Pesticides and their links to cancer

Pesticides and their links to cancer

Pesticide use has been linked to two thirds of all cancers; in both farmers and consumers, with breast cancer, prostate cancer, lymphoma, thyroid cancers and multiple myeloma leading the way.

Pesticides are designed to kill living organisms. Regulation limits concentrations and individual exposures. But multiple pesticides may be used in farming. And crops may be sprayed on multiple occasions. 

There are a number of different pesticide groups. Many of them are not just poisons, they are endocrine, or hormone, disrupters.

     * In a 2006 study, the effects of using two pesticides simultaneously had a multiplier effect -prothiofos/pyriproxyfen or thiabendazole/orthophenylphenol when used in combination produced a staggering 10-fold increase in oestrogen activity. And another study found supermarket strawberries had 23 pesticides present! 

     * Two insecticides Lindane and DDT have both been confirmed as carcinogens by IARC having been shown to cause lymphoma. DDT was also linked to testicular cancer and liver cancer, while IARC stated that Lindane increased lymphoma risk by 60 per cent.

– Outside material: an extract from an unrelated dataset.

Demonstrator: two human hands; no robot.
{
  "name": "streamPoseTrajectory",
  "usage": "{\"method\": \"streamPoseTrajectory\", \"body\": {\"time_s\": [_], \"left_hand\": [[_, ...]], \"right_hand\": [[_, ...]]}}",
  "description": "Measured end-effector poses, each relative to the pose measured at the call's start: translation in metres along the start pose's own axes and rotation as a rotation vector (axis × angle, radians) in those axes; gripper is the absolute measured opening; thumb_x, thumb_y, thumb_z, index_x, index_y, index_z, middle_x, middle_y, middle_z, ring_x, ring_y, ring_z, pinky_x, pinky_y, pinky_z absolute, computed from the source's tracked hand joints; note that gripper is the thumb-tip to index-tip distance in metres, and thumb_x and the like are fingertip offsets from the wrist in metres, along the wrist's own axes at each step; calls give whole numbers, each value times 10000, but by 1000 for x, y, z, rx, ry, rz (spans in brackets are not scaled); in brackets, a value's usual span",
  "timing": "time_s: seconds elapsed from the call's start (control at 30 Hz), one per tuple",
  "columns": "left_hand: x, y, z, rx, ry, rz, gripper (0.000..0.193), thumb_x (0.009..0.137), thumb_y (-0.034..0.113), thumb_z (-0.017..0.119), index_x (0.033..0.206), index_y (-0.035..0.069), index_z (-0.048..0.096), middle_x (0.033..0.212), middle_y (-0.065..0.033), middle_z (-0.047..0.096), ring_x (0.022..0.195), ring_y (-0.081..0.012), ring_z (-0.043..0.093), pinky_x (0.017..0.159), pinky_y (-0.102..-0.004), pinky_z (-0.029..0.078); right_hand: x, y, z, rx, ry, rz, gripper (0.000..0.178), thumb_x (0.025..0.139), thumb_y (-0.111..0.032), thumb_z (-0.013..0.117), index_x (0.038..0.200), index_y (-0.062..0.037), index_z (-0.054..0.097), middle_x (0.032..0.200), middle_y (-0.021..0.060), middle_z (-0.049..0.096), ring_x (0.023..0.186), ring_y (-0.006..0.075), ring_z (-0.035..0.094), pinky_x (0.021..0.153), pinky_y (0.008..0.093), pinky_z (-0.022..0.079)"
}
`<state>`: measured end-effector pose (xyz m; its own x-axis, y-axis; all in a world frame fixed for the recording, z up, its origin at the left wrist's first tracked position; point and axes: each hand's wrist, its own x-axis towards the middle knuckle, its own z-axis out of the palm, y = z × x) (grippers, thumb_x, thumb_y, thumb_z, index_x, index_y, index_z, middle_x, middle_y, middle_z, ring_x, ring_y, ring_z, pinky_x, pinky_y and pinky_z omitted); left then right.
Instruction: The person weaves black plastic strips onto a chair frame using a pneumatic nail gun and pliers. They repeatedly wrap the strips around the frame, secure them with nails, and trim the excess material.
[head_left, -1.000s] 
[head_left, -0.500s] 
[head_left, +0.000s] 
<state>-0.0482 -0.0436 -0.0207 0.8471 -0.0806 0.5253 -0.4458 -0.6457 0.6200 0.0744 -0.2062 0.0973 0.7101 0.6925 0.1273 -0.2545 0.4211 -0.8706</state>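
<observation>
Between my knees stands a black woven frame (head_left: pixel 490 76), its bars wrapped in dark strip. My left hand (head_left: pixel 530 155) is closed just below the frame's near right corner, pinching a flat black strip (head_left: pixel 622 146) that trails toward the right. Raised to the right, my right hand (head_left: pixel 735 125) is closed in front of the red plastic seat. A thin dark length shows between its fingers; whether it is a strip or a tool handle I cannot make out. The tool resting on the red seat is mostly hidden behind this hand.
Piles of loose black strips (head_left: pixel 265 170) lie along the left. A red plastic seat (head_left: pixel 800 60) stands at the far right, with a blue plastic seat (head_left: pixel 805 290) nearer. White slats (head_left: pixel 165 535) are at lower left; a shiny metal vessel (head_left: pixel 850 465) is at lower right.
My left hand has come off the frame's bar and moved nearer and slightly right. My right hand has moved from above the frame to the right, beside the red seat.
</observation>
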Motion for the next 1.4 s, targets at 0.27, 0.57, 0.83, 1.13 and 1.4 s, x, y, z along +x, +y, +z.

     * A  2021 study by The Silent Spring Institute has shown that 296 chemicals found in pesticides, contaminated resources and consumer products could increase breast cancer risks via hormone level changes. The study was published in Environmental Health Perspectives (1).

Babies, children, pregnant women, the elderly and those with pre-existing medical problems are particularly vulnerable to the effects of pesticides.

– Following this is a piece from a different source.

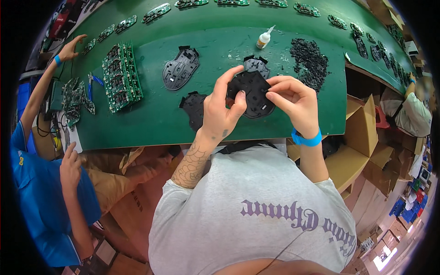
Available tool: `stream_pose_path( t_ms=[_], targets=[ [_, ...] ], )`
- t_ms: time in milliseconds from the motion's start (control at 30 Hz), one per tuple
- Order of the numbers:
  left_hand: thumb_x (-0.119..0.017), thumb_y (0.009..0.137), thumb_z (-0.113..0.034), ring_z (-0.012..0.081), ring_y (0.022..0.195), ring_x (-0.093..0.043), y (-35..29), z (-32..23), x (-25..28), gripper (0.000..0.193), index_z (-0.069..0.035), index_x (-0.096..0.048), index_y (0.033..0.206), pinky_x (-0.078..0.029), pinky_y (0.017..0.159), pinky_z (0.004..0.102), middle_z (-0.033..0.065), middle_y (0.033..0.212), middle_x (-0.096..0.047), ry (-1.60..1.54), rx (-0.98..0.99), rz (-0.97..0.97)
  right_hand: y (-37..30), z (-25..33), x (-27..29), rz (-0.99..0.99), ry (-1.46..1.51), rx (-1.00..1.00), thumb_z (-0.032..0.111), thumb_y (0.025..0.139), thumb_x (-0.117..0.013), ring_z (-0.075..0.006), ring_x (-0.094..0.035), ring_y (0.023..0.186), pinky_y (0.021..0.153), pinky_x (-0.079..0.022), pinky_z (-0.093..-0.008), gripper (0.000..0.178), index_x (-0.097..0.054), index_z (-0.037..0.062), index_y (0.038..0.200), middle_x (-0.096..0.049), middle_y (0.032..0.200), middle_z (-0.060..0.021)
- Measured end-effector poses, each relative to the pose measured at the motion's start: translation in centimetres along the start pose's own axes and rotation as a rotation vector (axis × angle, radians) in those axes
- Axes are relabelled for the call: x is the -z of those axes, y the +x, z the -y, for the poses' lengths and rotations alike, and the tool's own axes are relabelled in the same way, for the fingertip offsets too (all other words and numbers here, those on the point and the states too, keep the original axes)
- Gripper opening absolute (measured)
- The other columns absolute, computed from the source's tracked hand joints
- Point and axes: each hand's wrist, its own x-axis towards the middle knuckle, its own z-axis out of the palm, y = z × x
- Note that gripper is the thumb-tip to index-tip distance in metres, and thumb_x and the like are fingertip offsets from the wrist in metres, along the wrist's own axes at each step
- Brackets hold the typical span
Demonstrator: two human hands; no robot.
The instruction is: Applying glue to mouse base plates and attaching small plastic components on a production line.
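Observation:
A black plastic shell [253, 97], shaped like the base of a computer mouse, is held above the table's near edge. My left hand [223, 103] is closed on its left side, thumb across its face. At its right edge, my right hand [295, 98] has thumb and forefinger pinched together; whatever is between them is too small to make out. Just beyond lies another black shell [257, 65], partly hidden by the held one. More shells lie to the left: a whole one [181, 68], and one [193, 110] partly covered by my left hand.
On the green table [156, 117] are a heap of small black pieces [308, 64], a white dropper bottle [264, 39], stacked green circuit boards [120, 78] and blue-handled pliers [93, 82]. Boards line the far side. A co-worker's hand [68, 51] reaches in at left. Cardboard boxes [357, 137] stand right.

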Motion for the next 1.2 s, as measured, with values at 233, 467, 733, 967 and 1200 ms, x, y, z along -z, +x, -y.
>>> stream_pose_path(
  t_ms=[233,467,733,967,1200],
  targets=[
    [-0.053,0.083,0.001,0.0105,0.081,-0.061,0.8,-0.6,-0.2,0.045,0.0,-0.049,0.128,-0.051,0.069,0.0238,0.0086,0.103,-0.062,0.055,-0.044,0.113,0.0,-0.5,0.9,-0.003,0.081,-0.116,-0.001,0.074,-0.075,-0.01,-0.062,0.08,0.074,-0.052,-0.023,0.029,-0.058,0.001,0.098,-0.063,0.09,-0.0035],
    [-0.052,0.084,-0.004,0.0102,0.084,-0.059,2.4,-1.6,-0.9,0.051,-0.001,-0.044,0.134,-0.05,0.073,0.0261,0.0091,0.108,-0.061,0.051,-0.017,0.286,0.5,-0.6,3.8,0.102,0.216,-0.224,0.0,0.078,-0.072,-0.0118,-0.064,0.085,0.078,-0.053,-0.026,0.028,-0.063,-0.0021,0.104,-0.067,0.093,-0.0071],
    [-0.055,0.086,0.0,0.0111,0.075,-0.06,1.5,0.3,0.1,0.063,0.001,-0.029,0.143,-0.051,0.068,0.0261,0.0096,0.099,-0.063,0.012,-0.07,0.183,11.5,-4.0,27.5,-0.651,-0.554,0.049,0.021,0.077,-0.073,-0.016,-0.065,0.082,0.075,-0.051,-0.0274,0.034,-0.07,-0.0002,0.103,-0.071,0.096,-0.0108],
    [-0.051,0.09,-0.005,0.0094,0.067,-0.057,-1.5,0.4,2.9,0.051,0.003,-0.038,0.139,-0.048,0.064,0.0229,0.0075,0.088,-0.065,0.079,0.102,-0.027,16.7,-5.8,32.2,-0.825,-0.894,-0.135,0.029,0.072,-0.075,-0.0184,-0.067,0.078,0.075,-0.05,-0.0298,0.031,-0.074,0.0052,0.092,-0.072,0.086,-0.0102],
    [-0.049,0.091,-0.004,0.0086,0.066,-0.056,-1.2,0.0,3.4,0.048,0.003,-0.04,0.138,-0.047,0.062,0.0224,0.0067,0.086,-0.064,0.112,0.087,-0.089,19.1,-5.4,31.3,-0.847,-1.073,-0.222,0.031,0.072,-0.072,-0.0306,-0.066,0.092,0.086,-0.05,-0.0377,0.03,-0.074,0.008,0.09,-0.07,0.096,-0.015]
  ],
)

As long ago as 12th July 2006 the European Commission stated that, "Long term exposure to pesticides can lead to serious disturbances to the immune system, sexual disorders, cancers, sterility, birth defects, damage to the nervous system and genetic damage. 

In the USA, the National Institute of Environmental Health Sciences (NIEHS) was set up in 1966 by Congress for the purpose of reducing human illness caused by hazardous substances in the environment. It is part of the NIH. From here comes the statement that 66% of all cancers have links to environmental toxins. Over 63 per cent of commonly used lawn pesticides and 70 per cent of school pesticides have links to cancer and many of these are endocrine disrupters according to the US National Cancer Institute (2).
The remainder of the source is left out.